• Problem statement
Find every line below with the string "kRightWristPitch" and pick it out.

• Given entries
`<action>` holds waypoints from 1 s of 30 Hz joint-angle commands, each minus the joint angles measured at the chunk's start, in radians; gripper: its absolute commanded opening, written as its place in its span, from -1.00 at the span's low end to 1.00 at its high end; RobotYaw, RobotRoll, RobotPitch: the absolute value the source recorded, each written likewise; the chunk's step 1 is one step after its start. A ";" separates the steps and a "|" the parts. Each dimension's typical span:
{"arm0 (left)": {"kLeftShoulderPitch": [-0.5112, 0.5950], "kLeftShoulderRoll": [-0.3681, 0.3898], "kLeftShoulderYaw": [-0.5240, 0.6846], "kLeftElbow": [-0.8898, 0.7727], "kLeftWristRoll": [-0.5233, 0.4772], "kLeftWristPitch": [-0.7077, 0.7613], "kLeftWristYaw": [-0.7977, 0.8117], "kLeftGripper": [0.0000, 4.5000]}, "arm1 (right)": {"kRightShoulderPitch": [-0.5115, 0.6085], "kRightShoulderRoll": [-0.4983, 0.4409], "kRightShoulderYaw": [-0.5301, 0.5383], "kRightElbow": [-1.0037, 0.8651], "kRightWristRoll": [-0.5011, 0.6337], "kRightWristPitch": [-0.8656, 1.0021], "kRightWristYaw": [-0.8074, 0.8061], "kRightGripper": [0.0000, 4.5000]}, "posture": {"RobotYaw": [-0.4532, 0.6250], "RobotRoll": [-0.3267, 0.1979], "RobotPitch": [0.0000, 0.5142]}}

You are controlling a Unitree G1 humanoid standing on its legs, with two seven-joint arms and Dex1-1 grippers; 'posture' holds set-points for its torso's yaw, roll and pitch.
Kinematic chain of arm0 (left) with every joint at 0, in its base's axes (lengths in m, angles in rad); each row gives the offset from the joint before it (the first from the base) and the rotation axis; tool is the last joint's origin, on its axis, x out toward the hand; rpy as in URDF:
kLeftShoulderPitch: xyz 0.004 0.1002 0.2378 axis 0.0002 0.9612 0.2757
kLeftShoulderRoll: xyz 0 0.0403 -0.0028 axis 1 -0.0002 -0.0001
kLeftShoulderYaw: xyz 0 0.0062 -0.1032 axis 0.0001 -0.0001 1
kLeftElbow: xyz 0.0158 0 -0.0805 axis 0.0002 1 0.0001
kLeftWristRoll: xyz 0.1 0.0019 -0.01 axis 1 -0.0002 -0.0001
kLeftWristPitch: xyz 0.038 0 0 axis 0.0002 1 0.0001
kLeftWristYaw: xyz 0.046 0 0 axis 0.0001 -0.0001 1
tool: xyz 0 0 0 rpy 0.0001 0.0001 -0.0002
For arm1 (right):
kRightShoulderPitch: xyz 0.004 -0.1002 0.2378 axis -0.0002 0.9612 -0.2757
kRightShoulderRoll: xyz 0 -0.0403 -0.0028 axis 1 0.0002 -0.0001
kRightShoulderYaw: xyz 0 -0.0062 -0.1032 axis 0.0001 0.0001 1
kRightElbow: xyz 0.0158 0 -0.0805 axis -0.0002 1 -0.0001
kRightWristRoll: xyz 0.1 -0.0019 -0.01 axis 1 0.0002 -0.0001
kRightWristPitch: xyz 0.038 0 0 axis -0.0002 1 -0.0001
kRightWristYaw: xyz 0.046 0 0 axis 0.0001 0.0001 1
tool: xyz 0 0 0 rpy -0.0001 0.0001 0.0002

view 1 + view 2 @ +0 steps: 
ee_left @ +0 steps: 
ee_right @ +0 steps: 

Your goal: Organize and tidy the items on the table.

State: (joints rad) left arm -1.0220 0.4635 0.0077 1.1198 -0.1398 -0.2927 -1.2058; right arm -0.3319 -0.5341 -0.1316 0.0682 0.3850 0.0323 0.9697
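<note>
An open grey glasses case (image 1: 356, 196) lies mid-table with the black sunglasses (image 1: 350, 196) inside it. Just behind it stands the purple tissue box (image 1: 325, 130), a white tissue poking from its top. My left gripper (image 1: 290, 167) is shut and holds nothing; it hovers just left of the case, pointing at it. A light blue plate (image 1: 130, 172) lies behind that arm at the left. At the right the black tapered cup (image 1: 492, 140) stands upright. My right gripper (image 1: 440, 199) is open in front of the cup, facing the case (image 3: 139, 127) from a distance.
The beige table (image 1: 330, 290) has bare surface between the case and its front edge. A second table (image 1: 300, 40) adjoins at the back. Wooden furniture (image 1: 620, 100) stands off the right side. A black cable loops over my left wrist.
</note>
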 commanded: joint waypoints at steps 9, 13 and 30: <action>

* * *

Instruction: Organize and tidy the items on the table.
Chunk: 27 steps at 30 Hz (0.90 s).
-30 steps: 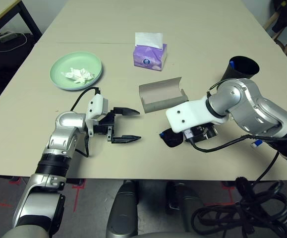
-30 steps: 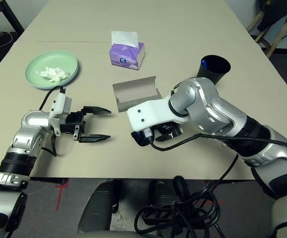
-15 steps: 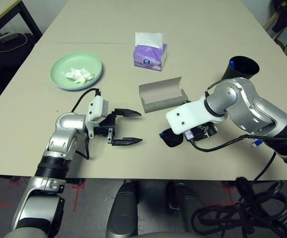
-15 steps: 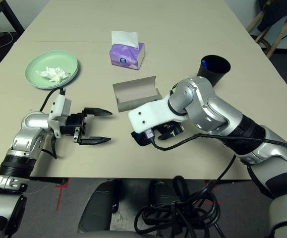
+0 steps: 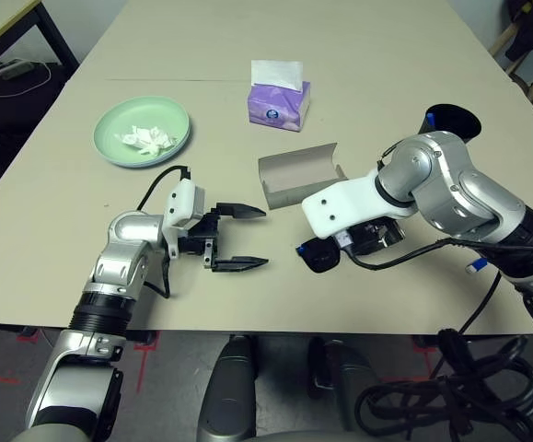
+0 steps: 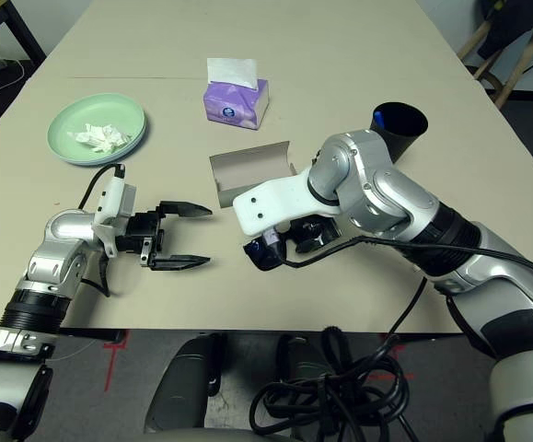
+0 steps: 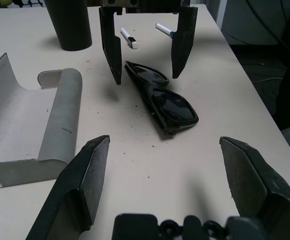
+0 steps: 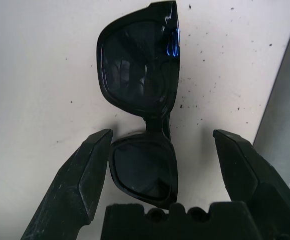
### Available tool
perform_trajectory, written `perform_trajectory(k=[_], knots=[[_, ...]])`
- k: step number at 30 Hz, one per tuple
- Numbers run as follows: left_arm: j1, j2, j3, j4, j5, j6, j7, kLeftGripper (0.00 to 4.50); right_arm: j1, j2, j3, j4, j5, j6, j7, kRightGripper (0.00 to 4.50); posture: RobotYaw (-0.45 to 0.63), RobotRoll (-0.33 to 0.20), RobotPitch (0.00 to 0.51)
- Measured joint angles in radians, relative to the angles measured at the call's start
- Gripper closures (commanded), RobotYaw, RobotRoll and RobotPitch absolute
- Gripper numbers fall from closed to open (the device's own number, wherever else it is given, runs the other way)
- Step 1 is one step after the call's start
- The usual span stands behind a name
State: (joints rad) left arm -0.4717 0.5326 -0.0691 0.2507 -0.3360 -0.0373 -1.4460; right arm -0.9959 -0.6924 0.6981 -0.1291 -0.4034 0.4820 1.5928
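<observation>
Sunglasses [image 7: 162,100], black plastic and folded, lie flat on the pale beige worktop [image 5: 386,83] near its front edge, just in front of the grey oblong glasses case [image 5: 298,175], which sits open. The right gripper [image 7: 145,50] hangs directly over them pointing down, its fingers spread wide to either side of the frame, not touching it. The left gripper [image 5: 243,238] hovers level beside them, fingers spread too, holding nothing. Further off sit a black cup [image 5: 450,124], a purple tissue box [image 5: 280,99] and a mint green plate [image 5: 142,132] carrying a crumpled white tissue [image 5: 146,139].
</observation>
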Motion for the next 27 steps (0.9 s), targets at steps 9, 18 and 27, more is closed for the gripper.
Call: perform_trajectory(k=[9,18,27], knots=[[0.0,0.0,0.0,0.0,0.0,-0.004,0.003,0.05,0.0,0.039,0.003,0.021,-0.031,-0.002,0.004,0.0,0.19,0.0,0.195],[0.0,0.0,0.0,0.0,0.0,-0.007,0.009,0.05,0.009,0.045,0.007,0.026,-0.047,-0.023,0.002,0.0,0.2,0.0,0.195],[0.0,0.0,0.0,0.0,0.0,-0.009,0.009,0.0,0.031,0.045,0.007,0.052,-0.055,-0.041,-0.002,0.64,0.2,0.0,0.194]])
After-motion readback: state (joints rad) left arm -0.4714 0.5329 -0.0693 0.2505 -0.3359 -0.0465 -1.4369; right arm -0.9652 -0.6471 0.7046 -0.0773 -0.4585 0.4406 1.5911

• Task response
{"arm0 (left)": {"kLeftShoulderPitch": [-0.5112, 0.5950], "kLeftShoulderRoll": [-0.3681, 0.3898], "kLeftShoulderYaw": [-0.5240, 0.6846], "kLeftElbow": [-0.8898, 0.7727], "kLeftWristRoll": [-0.5233, 0.4772], "kLeftWristPitch": [-0.7077, 0.7613], "kLeftWristYaw": [-0.7977, 0.8117], "kLeftGripper": [0.0000, 4.5000]}, "arm1 (right)": {"kRightShoulderPitch": [-0.5115, 0.6085], "kRightShoulderRoll": [-0.4983, 0.4409], "kRightShoulderYaw": [-0.5301, 0.5383], "kRightElbow": [-1.0037, 0.8651], "kRightWristRoll": [-0.5011, 0.6337], "kRightWristPitch": [-0.8656, 1.0021], "kRightWristYaw": [-0.8074, 0.8061], "kRightGripper": [0.0000, 4.5000]}, "posture": {"RobotYaw": [-0.4532, 0.6250], "RobotRoll": [-0.3267, 0.1979], "RobotPitch": [0.0000, 0.5142]}}
kRightWristPitch: xyz 0.038 0 0 axis -0.0002 1 -0.0001

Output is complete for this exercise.